** Task statement **
Report every line of the data that includes "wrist".

%%

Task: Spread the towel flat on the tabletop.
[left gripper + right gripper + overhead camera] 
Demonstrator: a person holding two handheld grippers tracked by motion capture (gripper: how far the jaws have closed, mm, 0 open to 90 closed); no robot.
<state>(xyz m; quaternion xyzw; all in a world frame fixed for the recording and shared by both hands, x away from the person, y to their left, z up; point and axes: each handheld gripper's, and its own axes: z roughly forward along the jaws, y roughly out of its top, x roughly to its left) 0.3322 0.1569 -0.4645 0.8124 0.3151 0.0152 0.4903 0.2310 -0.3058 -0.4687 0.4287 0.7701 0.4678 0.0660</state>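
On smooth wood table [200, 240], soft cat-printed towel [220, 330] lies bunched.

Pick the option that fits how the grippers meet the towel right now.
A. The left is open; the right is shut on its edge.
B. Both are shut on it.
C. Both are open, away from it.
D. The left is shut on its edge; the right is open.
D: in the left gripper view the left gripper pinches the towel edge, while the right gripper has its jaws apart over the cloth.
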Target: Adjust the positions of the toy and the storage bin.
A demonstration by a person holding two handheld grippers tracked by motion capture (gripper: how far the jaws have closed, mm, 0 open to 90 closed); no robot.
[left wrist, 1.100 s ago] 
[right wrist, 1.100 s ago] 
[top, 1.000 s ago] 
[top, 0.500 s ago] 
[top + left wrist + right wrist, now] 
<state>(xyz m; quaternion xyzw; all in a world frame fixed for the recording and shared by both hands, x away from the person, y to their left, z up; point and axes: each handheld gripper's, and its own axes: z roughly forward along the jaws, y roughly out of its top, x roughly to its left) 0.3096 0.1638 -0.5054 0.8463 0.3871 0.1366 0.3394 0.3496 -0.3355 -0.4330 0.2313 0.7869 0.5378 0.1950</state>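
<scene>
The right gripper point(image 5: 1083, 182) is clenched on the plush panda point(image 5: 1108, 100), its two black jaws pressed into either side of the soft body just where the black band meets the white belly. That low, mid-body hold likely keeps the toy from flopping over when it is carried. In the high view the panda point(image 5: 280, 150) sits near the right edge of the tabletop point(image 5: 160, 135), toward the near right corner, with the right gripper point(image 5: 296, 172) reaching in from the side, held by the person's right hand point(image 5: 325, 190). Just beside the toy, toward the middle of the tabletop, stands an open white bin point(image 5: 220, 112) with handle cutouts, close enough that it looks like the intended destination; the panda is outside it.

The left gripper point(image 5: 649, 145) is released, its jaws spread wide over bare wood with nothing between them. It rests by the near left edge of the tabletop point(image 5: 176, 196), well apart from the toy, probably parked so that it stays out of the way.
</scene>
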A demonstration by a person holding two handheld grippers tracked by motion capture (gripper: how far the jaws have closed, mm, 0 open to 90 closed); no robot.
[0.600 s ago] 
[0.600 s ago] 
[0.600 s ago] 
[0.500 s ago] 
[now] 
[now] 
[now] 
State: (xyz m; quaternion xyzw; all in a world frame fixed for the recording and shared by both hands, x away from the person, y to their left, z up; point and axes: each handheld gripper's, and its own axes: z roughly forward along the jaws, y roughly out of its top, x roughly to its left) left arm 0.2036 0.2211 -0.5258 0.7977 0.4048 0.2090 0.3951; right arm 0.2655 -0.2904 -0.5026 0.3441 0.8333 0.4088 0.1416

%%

** Output for this exercise **
[left wrist, 1.100 s ago] 
[right wrist, 1.100 s ago] 
[top + left wrist + right wrist, now] 

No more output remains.